A lot has been said of the amount of data F1 teams are able to gather these days, and how that is removing an element of unpredictability from a Grand Prix weekend, leading to sterile races.
This has prompted a debate on whether to scrap F1’s Friday practices altogether so that teams arrive at qualifying having enjoyed a mere hour or two to dial in their cars.
If that is indeed a solution to F1’s processional races (if it is a cause), then the abundance of data is never more than at the Circuit de Catalunya in Barcelona, site of F1’s two four day pre-season tests ahead of each season and at which teams have thousands and thousands of miles worth of insight they can turn to when setting up their cars for GP weekend, which could make the Spanish Grand Prix the most processional of them all.
And while it’s true that the 2019 Spanish Grand Prix wasn’t exactly bursting with action, Mercedes’ pace is such that they have a significant gap to those behind, here or indeed anywhere else.
Ferrari are doing their best to throw away any chance of challenging their would-be title rivals with strange strategy calls, mistakes and indecision that has seen their cars trip each other up on a number of occasions this season.
This has allowed Max Verstappen in the first Red Bull to creep ahead of them in the pecking order, while sixth quickest of the top six – Pierre Gasly – in the other Red Bull is a short distance behind, significantly ahead of ‘class B’.

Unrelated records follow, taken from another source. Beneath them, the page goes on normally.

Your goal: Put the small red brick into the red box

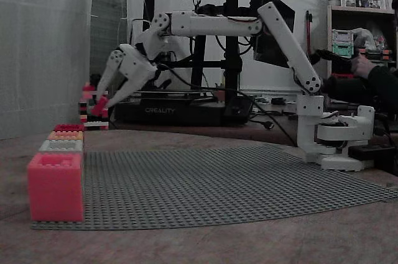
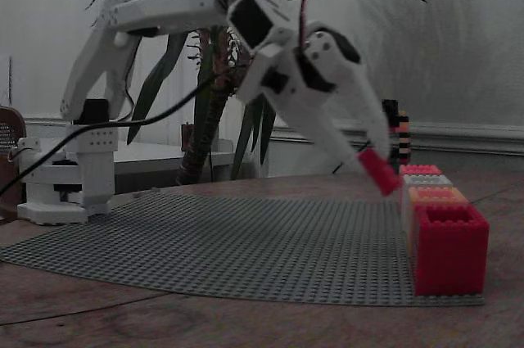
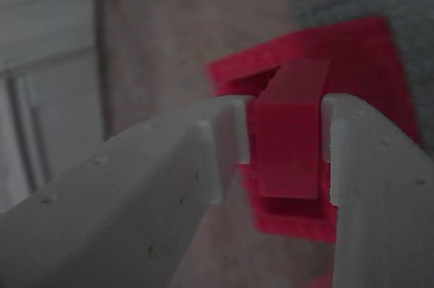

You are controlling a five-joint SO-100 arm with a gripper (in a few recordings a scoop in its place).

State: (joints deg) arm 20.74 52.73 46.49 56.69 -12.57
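Gripper (image 3: 285,139) clamping small red brick (image 3: 290,132) between both fingers, brick sticking out past fingertips. In wrist view, brick hanging above red box (image 3: 369,64), box blurred beneath. In a fixed view, gripper (image 1: 99,105) reaching down at far left end of box row, brick (image 1: 99,105) in air above far box (image 1: 68,128). Grey baseplate (image 2: 246,241) lying under arm.

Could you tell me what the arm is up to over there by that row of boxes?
The gripper is shut on the small red brick and holds it in the air above the red box, at the far end of the row. The brick has not been let go, so the drop is yet to come.
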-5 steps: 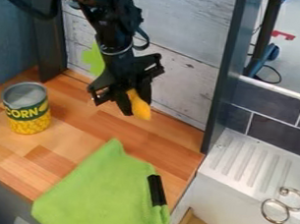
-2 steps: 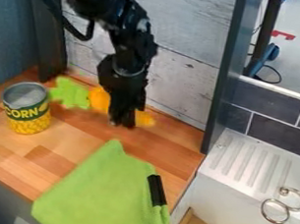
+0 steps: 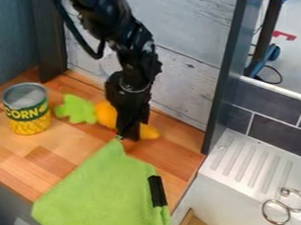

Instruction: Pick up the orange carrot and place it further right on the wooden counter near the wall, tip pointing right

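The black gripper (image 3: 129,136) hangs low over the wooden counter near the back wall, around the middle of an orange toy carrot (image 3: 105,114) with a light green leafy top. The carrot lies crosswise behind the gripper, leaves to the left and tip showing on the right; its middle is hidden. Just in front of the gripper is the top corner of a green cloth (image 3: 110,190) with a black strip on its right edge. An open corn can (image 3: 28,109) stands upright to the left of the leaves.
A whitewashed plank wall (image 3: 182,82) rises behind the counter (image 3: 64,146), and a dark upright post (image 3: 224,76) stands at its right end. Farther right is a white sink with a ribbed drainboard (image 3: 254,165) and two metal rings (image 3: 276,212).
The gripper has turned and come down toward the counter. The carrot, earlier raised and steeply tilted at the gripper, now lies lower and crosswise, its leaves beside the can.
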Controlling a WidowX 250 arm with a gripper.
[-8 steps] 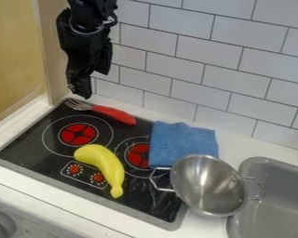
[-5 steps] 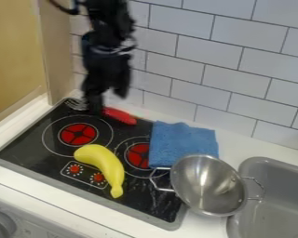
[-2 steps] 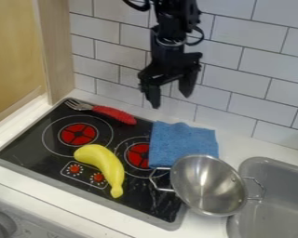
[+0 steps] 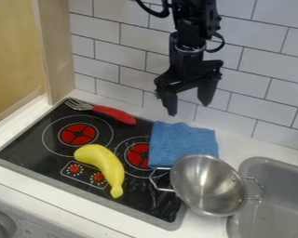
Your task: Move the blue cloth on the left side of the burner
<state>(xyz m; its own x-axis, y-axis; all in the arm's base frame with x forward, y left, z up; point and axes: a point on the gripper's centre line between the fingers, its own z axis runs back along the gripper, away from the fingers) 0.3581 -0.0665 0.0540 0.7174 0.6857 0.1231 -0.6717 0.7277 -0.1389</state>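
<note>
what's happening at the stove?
The robot's gripper hangs open and empty above the blue cloth, which lies partly on the stovetop's right side. Nothing is being held, and the cloth isn't left of the burners. A banana, a fork and a metal pan are nearby.

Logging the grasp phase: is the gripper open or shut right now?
Open: the gripper has its two fingers well apart, with tiled wall visible between them.
</note>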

The only variable is where Max Verstappen is likely to slot in (third, fourth or fifth) and which of the Ferraris is likely to have the upper hand on any given day.
So the lack of action in Spain wasn’t necessarily due to the gathering of data, in the same way that it wasn’t all thanks to the Spanish Circuit’s layout, or the much maligned turbo-hybrid era that has allowed Mercedes to completely dominate and that F1 is so desperate to remedy in 2021.
It was all these things.
Mercedes’ Lewis Hamilton stole a march on pole-sitter Valtteri Bottas on the long drag down to turn one, and was never challenged en-route to his third win of the season.
After a bit of a dust up at the first corner, Bottas, Verstappen, Vettel and Leclerc emerged in that order, with the German appearing from the melee with a flat spot that would plague his entire first stint, and that of his team-mate as Ferrari deliberated about whether to instruct Vettel to allow him to pass.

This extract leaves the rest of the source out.